# Accessory Must Haves



## Gemsters (Jul 7, 2006)

action What are the must haves for our new camper. We will be taking our maiden voyage in about a week and have stuff from our old pop up to use, but what should we get for our new 28RSDS. Bunk sheet sizes could be a problem 34 x 84 etc. What about sliding shelves for the wardrobe cabinets? Does anyone have any ideas to maximize the space? Thanks


----------



## California Jim (Dec 11, 2003)

Toilet paper, soap, shampoo, etc...


----------



## Beerman (Nov 14, 2005)

Beer !


----------



## Reggie44 (Aug 12, 2005)

-Door stops (2 for a $1) to keep the pantry shelves from sliding
-leveling blocks for 2 tires
-large block (6X6 min)for tongue jack
-prv for water line
-Awning deflappers
Hope this helps enjoy the new trailer. JR


----------



## shake1969 (Sep 21, 2004)

Flashlight. Don't leave home without it.


----------



## Ghosty (Jan 17, 2005)

Beerman said:


> Beer !
> [snapback]129141[/snapback]​


I second that


----------



## 3LEES (Feb 18, 2006)

Driveway camp.

You would be surprised how many things you realize you left at home, and home is only a few steps away!

Dan


----------



## skippershe (May 22, 2006)

action Hi Gemsters action

refrigerator bars to keep things on the shelves while traveling...they make small ones for inside the medicine cabinet too.

Here's a good checklist:
http://www.rvnetlinx.com/wpclists.php

Dawn sunny


----------



## PDX_Doug (Nov 16, 2004)

I agree with Dan, a night of driveway camping (including preparing meals) will expose all kinds of must haves.

A couple I can think of:

1. A tool box with an assortment of screwdrivers, pliers, wrenches, fuses, etc.
2. A good First-Aid kit
3. Multiple flashlights and batteries
4. *RV* toilet paper
5. Throw rugs at each door
6. Outdoor carpet for under the awning
7. Festive holiday lights for the awning
8. Leveling blocks (20)
9. Wheel chocks
10. Make sure you have a lug wrench that will fit both the wheels, and the lugs holding the spare on the back (they are not the same)
11. Refrigerator thermometer
12. Note pad to write down all the things you should have brought!

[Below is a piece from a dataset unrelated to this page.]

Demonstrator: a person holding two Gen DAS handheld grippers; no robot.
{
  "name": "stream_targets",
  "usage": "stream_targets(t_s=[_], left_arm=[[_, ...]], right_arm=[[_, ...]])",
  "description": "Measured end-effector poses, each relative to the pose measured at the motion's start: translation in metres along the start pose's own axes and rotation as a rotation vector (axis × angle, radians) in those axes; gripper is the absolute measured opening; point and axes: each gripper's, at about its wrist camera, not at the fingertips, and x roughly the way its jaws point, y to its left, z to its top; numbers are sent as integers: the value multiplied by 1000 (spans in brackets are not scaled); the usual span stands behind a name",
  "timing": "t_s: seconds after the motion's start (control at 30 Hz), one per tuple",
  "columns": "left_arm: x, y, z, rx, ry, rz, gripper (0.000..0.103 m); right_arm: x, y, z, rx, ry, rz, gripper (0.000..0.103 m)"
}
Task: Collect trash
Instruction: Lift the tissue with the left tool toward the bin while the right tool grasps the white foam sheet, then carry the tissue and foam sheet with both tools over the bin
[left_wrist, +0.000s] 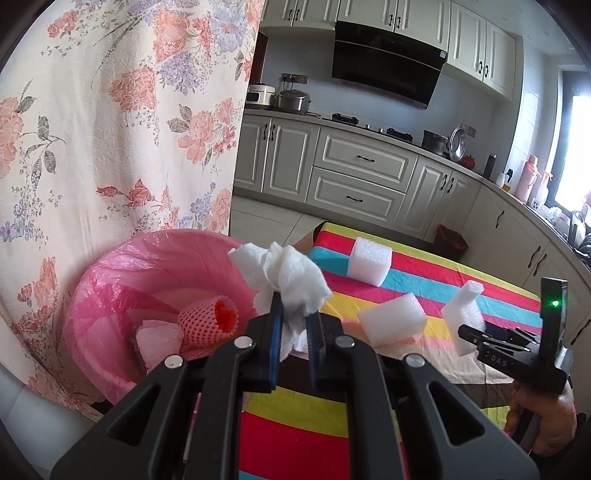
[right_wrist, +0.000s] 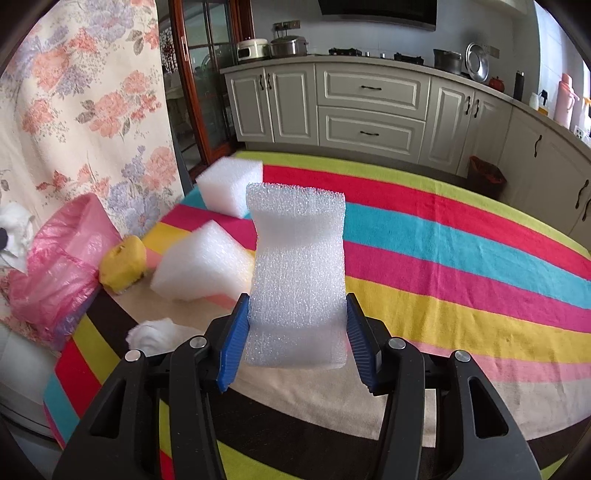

Have a great maiden voyage, and let us know how it goes!

Happy Trails,
Doug


----------



## skippershe (May 22, 2006)

PDX_Doug said:


> I agree with Dan, a night of driveway camping (including preparing meals) will expose all kinds of must haves.
> 
> A couple I can think of:
> 
> ...


Like Doug said, plus an oven thermometer, freezer thermometer, and an inverter to run the patio lights if you're dry camping...I'm sure I'll think of more stuff...Oh! a pizza stone to distribute the heat in your oven


----------



## HootBob (Apr 26, 2004)

PDX_Doug said:


> I agree with Dan, a night of driveway camping (including preparing meals) will expose all kinds of must haves.
> 
> A couple I can think of:
> 
> ...


Great list Doug onlly other thing I can think of 
Extentsion Shore Line
Stick on levels
Camera to share your trips with us

Don


----------



## countrygirl (Apr 9, 2006)

We are currently in the anti-flying bug shopping/fixing mode. While this site was down I was weak and visited another rv site...I know me bad...but ...gee I only read and looked at pictures...I did not post. ') One thread that I read was about some guy who rebuilt a camper...it was interesting...he took a piece of junk camper and redid it...the whole dang thang. First he gutted it...and then he rebuilt it from the floor up. At one point he gtot to a wall that had been infested with wasps or something....made a believer out of me...we bought an installed the screen of the funace exhaust...and tomorrow will do the vent area for the fridge..we are making that outselves. We will check the roof vents and see if they need screens also tomorrow. Oh yeah about the guy who rebuilt the camper...after he rebuilt all of the interior he replaced the exterior sides and the roof. (shoulda just bought an outback)


----------



## Doxie-Doglover (Apr 19, 2006)

coffee, gotta have coffee and a GOOD coffee maker when camping!


----------



## skippershe (May 22, 2006)

Doxie-Doglover said:


> coffee, gotta have coffee and a GOOD coffee maker when camping!
> [snapback]129602[/snapback]​


Doxie,
I was going to add that earlier but I figured it was just a given!


----------



## Doxie-Doglover (Apr 19, 2006)

oh yeah!


----------



## MaeJae (May 12, 2005)

Hobo Pie Irons! Gotta eat by the fire.








NOT the aluminum ones the cast Iron ones. (aluminum warps)
We have one that cooks 3 hotdogs/brats/sausage ... anyway,
we use cookie dough in it. Roll the dough and make
um... cookie "logs" to put it nicely compared to what the kids call them.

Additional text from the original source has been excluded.